В одиннадцатом часу проснулся от шума. Прислушался. Жития убеждал кого-то подождать, не будить меня, дать отдохнуть после тяжелой ночной работы. По голосу узнал, что о санитаром разговаривает мой хороший товарищ командир автороты гвардии капитан Сергей Жердецкий. Накинув шинель, вышел и позвал Сергея в землянку.
— Миша, не знаю, что и делать. Утром приехала на санитарной машине какая-то женщина-врач и стала расспрашивать, как найти медсанбат, работает ли там Гулякин и как его повидать. Я спросил, знает ли она тебя. Ответила, что давние знакомые…
— Да где же она?
— Оставил в своем фургоне, а сам за тобой на мотоцикле. Думаю, с ней тебе встретиться лучше у меня. А то ведь что Маша подумает?
Дело в том, что тогда уже мы с Машей Морозовой решили пожениться после войны, и, зная об этом, Сергей беспокоился, как бы не произошла какая-нибудь несуразица.

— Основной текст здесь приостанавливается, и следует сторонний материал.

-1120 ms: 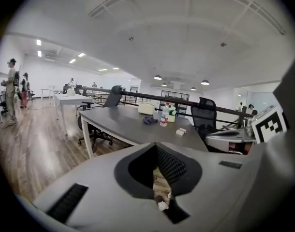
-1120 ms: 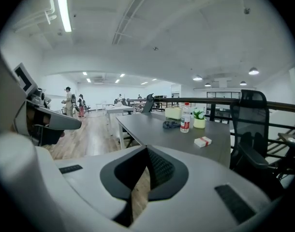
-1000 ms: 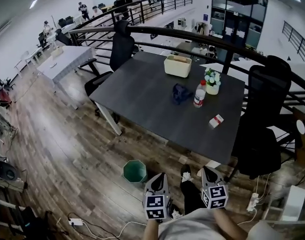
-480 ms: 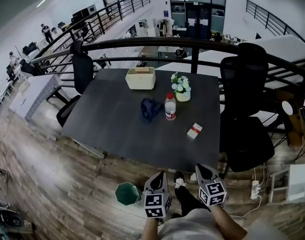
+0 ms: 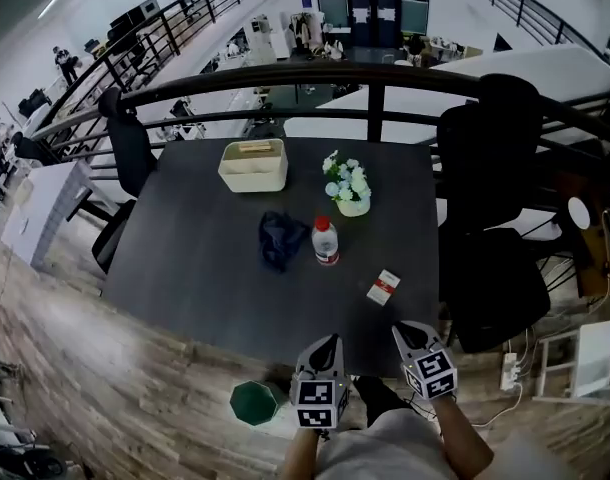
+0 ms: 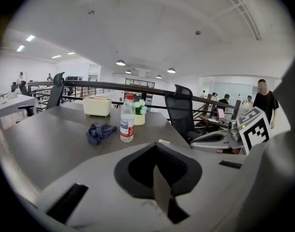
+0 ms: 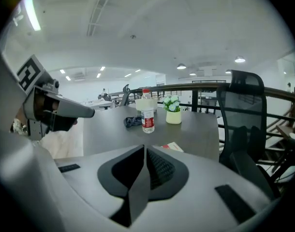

— Ты уж чересчур, — успокоил я его. — Что ж мне теперь с другими женщинами и поговорить нельзя?
— Ну это твое дело, смотри. А все же лучше поедем ко мне — она ведь там ждет.
Минут через пять мы были возле походного домика-прицепа. Поднялся в фургон и увидел Лиду — встревоженную, взволнованную.
— Ну, Миша, — сказал Сергей, — извини, у меня дела, — и оставил нас вдвоем.
Лида воскликнула:
— Неужели это ты?! Даже не верится… Как узнала вчера, что ты рядом, успокоиться не могла.
Я, честно сказать, растерялся и не знал, что ответить.
— Что это за предосторожности? — сразу успокоившись, напрямую спросила она. — Почему меня в медсанбат не пустили? Ты что, женат?